Apache Mesos (http:/mesos.apache.org/) is a generic cluster resource management framework that can manage every resource in the data centre. Mesos differs from Yarn in the way the scheduling works. Mesos implements a two-level scheduling mechanism, where the master makes resource offers to the framework schedulers, and the frameworks decide whether to accept or decline them. This model enables Mesos to become very scalable and generic, and allows frameworks to meet specific goals such as data locality really well.
Mesos is a master/slave architecture with the Mesos master running on one of the nodes, and is shadowed by several standby masters that can takeover in case of a failure. The master manages the slave processes on the cluster nodes and the frameworks that run tasks on the nodes. The framework running on Mesos has two components: a scheduler that registers with the master, and the framework executor that launches on the Mesos slave nodes. In Mesos, the slave nodes report to the master about the available resources on offer. The Mesos master looks up the allocation policies and offers the resources to the framework as per the policy. The framework, based on its goal and the tasks that need to be run, accepts the offer completely, partially or can even decline it. It sends back a response with the acceptance and the tasks to be run, if any. The Mesos master forwards the tasks to the corresponding slaves, which allocate the offered resources to the executor, and the executor in turn launches the tasks.

Figure 2
Figure 2: Big Data processing pipeline

Machine learning libraries
Big Data would not be worth the effort if it didn’t provide a business value at the end. Machine learning programs the systems to learn or process large amounts of data, and be able to apply the learnings to predict outcomes on an unseen input dataset. Machine learning systems have enabled several real world use cases such as targeted ad campaigns, recommendation engines, ‘next best offer/action’ scenarios, self-learning autonomous systems, etc. We will look at a few of the frameworks in this space.
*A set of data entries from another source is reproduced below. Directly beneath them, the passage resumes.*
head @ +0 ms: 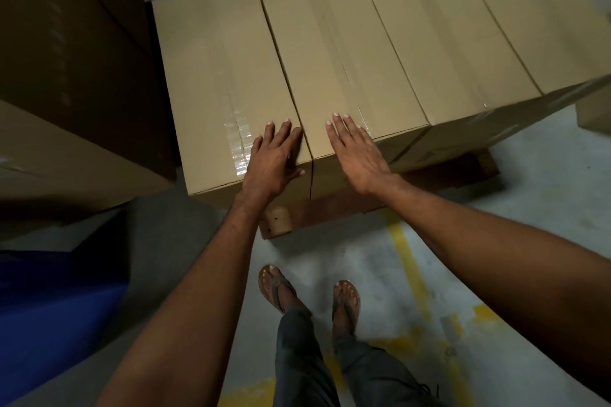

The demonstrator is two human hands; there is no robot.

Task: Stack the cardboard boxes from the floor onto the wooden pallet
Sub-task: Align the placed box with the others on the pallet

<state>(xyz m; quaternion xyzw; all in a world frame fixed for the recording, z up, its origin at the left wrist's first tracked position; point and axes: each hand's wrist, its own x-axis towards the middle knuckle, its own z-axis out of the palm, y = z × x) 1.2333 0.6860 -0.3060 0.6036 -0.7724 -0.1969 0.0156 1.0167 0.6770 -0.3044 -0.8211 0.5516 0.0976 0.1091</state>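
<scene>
Several long tan cardboard boxes lie side by side on a dark wooden pallet (pixel 347 205). The leftmost box (pixel 218 82) has clear tape along its top seam. Beside it lies a second box (pixel 330 76). My left hand (pixel 276 155) rests flat with straight fingers on the near end of the leftmost box, at the gap between the two. On the near end of the second box my right hand (pixel 357 150) lies flat, fingers straight. Neither hand holds anything.
Tall dark cardboard stacks (pixel 66 59) rise close on the left. A blue object (pixel 49 307) sits at the lower left. My sandalled feet (pixel 310 291) stand on grey concrete with a yellow floor line (pixel 410 268). Another box corner (pixel 595 116) shows at the right edge.
</scene>
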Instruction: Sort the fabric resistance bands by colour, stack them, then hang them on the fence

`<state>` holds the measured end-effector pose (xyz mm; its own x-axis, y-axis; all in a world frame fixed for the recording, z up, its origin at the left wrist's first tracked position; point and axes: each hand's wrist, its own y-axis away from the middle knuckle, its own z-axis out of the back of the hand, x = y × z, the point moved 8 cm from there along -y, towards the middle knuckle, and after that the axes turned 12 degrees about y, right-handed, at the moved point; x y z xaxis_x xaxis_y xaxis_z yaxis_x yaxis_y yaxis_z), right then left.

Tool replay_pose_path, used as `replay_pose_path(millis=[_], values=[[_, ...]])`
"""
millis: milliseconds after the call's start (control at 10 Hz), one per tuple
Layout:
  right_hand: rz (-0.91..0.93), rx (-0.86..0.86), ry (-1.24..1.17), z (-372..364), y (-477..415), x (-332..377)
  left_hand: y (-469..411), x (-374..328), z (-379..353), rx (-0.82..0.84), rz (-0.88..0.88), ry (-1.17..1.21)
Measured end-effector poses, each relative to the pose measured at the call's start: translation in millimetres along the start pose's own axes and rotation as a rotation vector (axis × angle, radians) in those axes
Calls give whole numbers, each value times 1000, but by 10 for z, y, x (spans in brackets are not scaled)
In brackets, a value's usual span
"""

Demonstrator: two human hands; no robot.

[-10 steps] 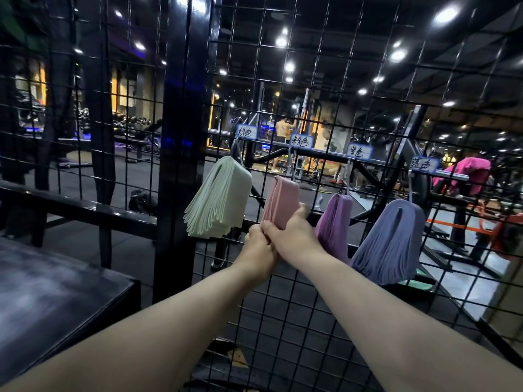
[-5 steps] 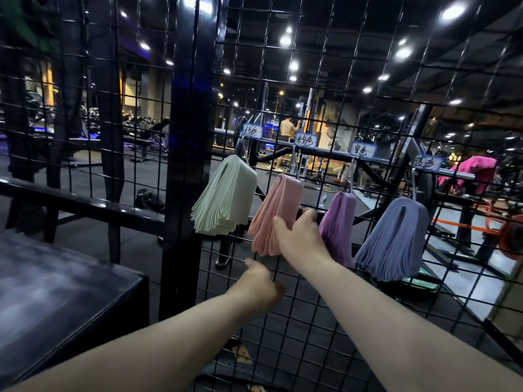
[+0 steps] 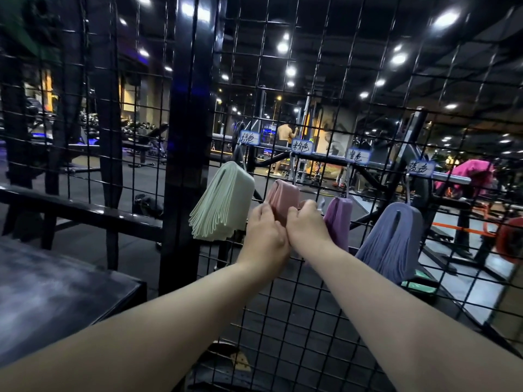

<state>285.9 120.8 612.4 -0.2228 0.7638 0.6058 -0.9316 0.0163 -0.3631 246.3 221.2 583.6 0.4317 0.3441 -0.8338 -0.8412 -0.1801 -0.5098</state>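
This is a gym. Beyond the black wire fence (image 3: pixel 311 66), where resistance bands (image 3: pixel 223 205) hang, stand a weight bench (image 3: pixel 141 148) and dumbbells (image 3: pixel 138 126) far left, a cable machine (image 3: pixel 307 114) with a person (image 3: pixel 284 134), and a red weight plate (image 3: pixel 509 239) right.

Left hand (image 3: pixel 264 236), down and clear of bands half a second back, came up again and gripped lower part of pink stack (image 3: pixel 283 198). Right hand (image 3: pixel 307 224) slid from stack's right side onto it, touching left hand. Pink stack, fanned out and swung leftward before, got bunched tight again.
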Motion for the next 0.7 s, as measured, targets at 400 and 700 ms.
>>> replay_pose_path(millis=[400, 700], values=[[1, 80, 39, -187, 61, -201, 61, 248, -119, 62, 9, -53], [-93, 317, 177, -540, 339, -536, 383, 635, -117, 67, 188, -71]])
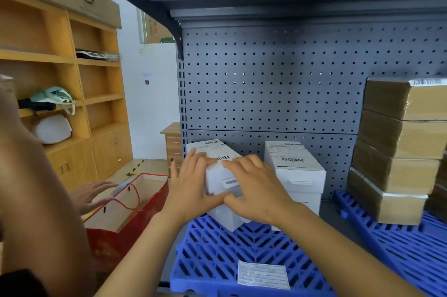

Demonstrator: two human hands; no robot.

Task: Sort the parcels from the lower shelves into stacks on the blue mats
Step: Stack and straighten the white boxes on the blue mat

Apache Mahout (http://mahout.apache.org/) aims to provide a scalable machine learning platform with the implementation of several algorithms out-of-the-box, and provides a framework for implementing custom algorithms as well. Although, Apache Mahout was one of the earliest ML libraries, it was originally written for the MapReduce programming paradigm. However, MapReduce was not very well suited for the iterative nature of machine learning algorithms and hence did not find great success. However, after Spark started gaining momentum, Mahout has been ported to Apache Spark, rebranded as Spark MLLib, and has been discontinued on Hadoop MapReduce.

Spark MLLib (https:/spark.apache.org/mllib/) is a scalable machine learning platform, which is written on top of Spark and is available as an extension of the Spark Core execution engine. Spark MLLib has an advantage as it has been implemented as a native extension to Spark Core. Spark MLLib has several algorithms written for ML problems such as classification, regression, collaborative filtering, clustering, decomposition, etc.

PredictionIO (http:/prediction.io/) is a scalable machine learning server that provides a framework enabling faster prototyping and productionising of machine learning applications. It is built on Apache Spark and leverages Spark MLLib to provide implementation templates of several machine learning algorithms. It provides an interface to expose the trained prediction model as a service through an event server based architecture. It also provides a means to persist the trained models in a distributed environment. The events generated are collected in real-time and can be used to retrain the model as a batch job. The client application can query the service over REST APIs and get the predicted results back in a JSON response.